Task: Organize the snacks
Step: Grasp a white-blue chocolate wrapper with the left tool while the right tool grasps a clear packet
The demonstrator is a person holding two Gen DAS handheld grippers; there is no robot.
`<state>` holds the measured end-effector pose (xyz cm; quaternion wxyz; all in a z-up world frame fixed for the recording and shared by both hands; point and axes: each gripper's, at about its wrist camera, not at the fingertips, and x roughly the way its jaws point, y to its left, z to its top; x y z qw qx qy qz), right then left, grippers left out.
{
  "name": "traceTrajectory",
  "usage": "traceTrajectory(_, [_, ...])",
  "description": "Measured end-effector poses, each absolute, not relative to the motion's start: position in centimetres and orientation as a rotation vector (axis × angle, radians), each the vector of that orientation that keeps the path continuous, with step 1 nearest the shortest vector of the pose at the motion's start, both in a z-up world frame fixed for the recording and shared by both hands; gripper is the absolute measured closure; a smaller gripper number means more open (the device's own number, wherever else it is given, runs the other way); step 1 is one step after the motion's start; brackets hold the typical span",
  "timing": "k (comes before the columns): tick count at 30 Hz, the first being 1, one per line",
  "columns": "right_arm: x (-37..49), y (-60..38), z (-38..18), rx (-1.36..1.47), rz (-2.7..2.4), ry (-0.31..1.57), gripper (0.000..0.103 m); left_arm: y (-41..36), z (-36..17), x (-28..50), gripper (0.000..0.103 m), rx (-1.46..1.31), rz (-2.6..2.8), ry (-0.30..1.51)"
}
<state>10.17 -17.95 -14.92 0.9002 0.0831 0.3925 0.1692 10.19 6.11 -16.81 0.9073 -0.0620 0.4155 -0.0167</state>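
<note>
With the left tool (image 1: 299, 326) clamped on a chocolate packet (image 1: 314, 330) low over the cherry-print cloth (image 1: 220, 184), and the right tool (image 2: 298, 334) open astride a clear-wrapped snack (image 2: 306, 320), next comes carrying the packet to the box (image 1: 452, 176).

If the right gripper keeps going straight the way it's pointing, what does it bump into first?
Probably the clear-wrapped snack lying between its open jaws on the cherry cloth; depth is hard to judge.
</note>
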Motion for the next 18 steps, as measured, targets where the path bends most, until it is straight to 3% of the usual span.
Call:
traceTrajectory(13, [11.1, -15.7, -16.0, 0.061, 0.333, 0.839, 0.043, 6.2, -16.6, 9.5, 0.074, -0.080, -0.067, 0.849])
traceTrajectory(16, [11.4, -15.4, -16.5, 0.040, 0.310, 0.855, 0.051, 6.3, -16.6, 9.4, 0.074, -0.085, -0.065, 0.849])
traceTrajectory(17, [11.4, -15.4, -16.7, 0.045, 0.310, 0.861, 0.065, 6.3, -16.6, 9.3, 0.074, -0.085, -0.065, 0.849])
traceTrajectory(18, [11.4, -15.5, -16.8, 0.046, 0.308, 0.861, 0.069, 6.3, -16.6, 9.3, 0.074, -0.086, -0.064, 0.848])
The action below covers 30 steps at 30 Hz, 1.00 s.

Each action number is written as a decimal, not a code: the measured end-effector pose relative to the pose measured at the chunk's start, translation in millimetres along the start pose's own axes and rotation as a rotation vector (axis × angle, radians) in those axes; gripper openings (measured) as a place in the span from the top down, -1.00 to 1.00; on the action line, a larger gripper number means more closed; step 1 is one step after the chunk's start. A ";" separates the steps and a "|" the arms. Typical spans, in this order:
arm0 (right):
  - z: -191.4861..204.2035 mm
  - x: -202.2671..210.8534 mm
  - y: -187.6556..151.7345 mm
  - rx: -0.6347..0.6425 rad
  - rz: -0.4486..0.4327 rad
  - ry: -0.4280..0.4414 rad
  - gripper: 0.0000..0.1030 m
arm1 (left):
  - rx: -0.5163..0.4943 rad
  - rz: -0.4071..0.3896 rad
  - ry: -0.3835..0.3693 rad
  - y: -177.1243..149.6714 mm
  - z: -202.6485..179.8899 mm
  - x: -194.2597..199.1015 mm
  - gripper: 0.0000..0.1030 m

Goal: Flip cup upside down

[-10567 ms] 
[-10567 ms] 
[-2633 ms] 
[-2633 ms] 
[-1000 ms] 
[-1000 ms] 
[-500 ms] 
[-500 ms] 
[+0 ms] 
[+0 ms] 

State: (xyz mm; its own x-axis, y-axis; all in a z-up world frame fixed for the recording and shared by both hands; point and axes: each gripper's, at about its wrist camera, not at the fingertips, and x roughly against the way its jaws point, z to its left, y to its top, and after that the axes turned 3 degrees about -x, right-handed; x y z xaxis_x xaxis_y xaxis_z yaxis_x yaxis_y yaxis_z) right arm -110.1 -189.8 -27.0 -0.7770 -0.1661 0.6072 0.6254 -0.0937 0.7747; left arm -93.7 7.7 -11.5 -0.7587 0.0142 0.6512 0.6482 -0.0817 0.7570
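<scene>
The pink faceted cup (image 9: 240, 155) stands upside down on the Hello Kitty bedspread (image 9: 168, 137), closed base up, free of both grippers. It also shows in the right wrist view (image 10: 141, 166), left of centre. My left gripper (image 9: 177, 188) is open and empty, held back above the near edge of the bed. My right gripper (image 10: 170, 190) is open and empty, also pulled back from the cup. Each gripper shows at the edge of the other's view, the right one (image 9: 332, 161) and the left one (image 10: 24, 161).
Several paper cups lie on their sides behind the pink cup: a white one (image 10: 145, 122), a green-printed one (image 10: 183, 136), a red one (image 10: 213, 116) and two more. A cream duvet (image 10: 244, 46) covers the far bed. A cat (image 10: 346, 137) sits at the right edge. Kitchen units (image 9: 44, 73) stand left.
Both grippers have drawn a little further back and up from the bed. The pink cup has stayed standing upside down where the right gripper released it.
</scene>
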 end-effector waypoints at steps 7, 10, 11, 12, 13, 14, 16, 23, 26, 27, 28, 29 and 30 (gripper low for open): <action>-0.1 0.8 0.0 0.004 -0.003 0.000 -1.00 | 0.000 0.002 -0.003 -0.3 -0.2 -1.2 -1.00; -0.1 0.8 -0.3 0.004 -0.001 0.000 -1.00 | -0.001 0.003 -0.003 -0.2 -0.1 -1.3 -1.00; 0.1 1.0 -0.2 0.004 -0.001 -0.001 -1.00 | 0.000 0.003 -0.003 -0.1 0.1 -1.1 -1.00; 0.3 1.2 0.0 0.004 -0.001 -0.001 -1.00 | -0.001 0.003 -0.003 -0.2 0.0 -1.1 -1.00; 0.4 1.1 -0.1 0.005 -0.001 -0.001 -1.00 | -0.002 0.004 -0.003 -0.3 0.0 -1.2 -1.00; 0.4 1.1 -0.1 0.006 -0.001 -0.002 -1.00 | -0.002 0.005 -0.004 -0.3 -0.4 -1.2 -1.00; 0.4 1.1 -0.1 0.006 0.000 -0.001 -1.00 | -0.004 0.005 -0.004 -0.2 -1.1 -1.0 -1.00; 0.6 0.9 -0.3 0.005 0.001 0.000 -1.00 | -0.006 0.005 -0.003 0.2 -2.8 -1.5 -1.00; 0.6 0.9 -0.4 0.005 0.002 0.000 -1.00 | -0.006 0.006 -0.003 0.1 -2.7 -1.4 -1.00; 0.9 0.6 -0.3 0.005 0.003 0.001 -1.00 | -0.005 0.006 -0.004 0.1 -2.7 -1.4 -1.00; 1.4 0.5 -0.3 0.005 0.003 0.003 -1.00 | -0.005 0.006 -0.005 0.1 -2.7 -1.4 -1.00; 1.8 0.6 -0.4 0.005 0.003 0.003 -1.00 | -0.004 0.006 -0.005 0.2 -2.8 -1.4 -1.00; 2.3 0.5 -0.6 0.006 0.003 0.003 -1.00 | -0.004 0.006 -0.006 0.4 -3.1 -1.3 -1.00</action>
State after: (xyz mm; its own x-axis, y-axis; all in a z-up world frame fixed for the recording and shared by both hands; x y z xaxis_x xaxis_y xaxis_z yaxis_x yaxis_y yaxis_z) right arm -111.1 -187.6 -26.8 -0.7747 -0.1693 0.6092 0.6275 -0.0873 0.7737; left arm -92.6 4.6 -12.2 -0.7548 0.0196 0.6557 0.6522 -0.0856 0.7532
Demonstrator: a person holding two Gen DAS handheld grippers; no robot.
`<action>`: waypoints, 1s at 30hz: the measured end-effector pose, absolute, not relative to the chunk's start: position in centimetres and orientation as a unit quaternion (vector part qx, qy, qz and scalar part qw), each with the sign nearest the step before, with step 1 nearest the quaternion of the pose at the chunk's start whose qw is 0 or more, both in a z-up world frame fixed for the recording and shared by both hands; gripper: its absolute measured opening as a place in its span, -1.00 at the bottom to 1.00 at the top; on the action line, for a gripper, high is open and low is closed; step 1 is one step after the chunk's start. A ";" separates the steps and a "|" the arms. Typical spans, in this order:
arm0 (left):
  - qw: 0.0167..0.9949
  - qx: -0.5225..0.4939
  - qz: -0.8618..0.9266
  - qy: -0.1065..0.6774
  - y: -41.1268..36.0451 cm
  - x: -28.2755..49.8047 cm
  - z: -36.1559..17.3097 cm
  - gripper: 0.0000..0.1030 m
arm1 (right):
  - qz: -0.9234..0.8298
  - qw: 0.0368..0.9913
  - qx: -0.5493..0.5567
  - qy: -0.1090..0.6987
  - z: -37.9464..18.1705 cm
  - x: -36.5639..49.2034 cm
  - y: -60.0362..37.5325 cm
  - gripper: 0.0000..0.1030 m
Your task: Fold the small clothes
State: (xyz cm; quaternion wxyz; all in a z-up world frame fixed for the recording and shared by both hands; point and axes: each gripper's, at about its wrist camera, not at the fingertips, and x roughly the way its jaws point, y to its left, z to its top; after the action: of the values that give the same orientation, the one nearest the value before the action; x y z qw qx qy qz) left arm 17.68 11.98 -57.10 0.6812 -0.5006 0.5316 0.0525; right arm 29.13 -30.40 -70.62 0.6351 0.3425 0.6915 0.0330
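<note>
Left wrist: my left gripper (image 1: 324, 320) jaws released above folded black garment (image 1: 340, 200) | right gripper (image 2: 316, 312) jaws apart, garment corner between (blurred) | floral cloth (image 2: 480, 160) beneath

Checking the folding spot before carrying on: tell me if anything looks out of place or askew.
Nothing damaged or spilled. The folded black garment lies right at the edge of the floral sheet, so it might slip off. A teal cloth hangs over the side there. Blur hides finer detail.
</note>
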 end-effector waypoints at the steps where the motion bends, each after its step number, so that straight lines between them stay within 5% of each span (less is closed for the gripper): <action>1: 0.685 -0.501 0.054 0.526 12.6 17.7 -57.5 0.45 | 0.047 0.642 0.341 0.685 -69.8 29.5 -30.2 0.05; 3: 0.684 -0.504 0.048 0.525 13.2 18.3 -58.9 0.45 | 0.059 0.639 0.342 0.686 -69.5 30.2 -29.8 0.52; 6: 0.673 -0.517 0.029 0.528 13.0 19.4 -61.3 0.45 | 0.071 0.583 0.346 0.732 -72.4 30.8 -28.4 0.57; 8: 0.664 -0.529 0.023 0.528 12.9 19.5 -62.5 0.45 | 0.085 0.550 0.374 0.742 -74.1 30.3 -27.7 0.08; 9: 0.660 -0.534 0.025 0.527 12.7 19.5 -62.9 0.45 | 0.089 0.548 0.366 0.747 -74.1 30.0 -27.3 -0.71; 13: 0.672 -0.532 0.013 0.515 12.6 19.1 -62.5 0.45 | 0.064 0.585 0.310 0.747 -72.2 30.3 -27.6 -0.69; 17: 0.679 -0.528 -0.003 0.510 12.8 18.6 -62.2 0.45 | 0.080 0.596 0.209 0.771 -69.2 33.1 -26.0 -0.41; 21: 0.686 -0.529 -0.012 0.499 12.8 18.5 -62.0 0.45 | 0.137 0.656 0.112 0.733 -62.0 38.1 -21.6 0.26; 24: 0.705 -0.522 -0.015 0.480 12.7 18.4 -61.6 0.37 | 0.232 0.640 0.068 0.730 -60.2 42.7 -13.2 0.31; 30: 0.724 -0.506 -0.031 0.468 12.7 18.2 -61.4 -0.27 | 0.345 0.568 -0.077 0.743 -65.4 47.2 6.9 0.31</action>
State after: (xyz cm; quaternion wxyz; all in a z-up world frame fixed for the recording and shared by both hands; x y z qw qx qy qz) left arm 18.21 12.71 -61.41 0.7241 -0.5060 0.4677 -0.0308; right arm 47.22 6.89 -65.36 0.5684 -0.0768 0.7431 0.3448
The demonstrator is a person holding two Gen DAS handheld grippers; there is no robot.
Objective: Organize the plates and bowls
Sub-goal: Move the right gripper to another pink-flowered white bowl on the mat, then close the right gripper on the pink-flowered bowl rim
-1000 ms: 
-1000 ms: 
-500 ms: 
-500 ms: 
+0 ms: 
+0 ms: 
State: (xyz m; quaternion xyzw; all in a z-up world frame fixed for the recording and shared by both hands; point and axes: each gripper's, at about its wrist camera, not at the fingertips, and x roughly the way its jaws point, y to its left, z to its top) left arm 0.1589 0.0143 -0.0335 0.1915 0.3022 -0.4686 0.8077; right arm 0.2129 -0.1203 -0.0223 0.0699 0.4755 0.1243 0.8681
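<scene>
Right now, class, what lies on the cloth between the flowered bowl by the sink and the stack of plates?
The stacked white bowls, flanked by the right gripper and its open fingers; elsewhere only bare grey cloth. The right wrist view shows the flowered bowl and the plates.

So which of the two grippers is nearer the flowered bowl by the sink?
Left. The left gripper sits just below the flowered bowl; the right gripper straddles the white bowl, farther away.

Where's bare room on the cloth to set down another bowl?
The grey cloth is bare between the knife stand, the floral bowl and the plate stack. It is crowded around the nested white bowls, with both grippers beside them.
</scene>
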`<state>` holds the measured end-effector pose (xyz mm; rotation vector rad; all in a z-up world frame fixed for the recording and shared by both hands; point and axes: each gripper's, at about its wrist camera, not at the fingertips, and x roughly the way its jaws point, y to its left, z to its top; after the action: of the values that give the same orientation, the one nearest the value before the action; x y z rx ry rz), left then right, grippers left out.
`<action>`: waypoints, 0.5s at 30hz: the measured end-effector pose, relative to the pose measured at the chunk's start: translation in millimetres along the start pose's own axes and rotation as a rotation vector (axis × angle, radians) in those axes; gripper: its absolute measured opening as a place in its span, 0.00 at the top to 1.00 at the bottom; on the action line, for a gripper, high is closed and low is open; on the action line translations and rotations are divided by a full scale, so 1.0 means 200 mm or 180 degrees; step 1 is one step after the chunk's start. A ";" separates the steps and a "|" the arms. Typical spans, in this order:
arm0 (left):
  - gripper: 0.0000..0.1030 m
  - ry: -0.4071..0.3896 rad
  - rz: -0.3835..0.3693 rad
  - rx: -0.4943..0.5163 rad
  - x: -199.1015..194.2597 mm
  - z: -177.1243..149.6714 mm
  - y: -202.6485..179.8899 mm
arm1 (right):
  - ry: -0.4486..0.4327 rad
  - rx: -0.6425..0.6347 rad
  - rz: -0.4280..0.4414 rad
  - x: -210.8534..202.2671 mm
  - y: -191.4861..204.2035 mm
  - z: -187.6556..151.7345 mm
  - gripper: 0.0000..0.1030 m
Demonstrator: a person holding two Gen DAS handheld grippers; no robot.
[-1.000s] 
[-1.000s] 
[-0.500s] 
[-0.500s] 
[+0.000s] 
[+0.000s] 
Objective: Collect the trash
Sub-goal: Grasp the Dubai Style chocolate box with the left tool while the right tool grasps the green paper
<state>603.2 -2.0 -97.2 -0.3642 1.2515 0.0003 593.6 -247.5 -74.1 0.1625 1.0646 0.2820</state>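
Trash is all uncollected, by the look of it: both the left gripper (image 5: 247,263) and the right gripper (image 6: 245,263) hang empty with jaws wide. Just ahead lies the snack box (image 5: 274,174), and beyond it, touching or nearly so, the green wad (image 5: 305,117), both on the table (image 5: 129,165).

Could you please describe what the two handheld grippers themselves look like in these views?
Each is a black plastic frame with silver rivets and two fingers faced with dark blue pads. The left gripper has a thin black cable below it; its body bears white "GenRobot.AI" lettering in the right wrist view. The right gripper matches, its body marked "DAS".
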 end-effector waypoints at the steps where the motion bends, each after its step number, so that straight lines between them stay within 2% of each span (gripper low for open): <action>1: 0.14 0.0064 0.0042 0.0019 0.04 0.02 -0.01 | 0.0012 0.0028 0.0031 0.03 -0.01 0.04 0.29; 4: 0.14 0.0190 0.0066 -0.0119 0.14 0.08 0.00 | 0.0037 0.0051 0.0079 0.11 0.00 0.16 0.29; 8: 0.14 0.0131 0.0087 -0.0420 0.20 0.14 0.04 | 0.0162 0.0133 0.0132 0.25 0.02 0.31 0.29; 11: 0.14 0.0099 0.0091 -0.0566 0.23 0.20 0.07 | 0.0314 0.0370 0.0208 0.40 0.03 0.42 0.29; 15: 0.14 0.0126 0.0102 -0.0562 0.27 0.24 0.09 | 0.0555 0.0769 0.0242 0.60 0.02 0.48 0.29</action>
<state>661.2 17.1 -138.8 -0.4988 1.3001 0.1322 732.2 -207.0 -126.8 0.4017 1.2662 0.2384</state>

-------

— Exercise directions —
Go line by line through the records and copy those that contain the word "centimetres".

— Written answer —
  "description": "Measured end-effector poses, each absolute, not relative to the motion's start: position in centimetres and orientation as a rotation vector (axis × angle, radians), each the vector of that orientation that keeps the path continuous, with step 1 nearest the shortest vector of the pose at the motion's start, both in a z-up world frame fixed for the recording and shared by both hands; gripper is the absolute measured closure; a smaller gripper number means more open (the device's own number, wherever else it is given, runs the other way); step 1 is one step after the motion's start; brackets hold the typical span",
`<action>`: waypoints, 1s at 30hz: the measured end-effector pose, absolute, not relative to the chunk's start: position in centimetres and orientation as a unit quaternion (vector part qx, qy, qz and scalar part qw), each with the sign nearest the step before, with step 1 nearest the quaternion of the pose at the chunk's start whose qw is 0 or more, both in a z-up world frame fixed for the recording and shared by both hands; gripper: its absolute measured opening as a place in its span, -1.00 at the bottom to 1.00 at the top; on the action line, for a gripper, high is open and low is closed; step 1 is one step after the chunk's start. A ";" separates the steps and a "|" the arms. Typical spans, in this order:

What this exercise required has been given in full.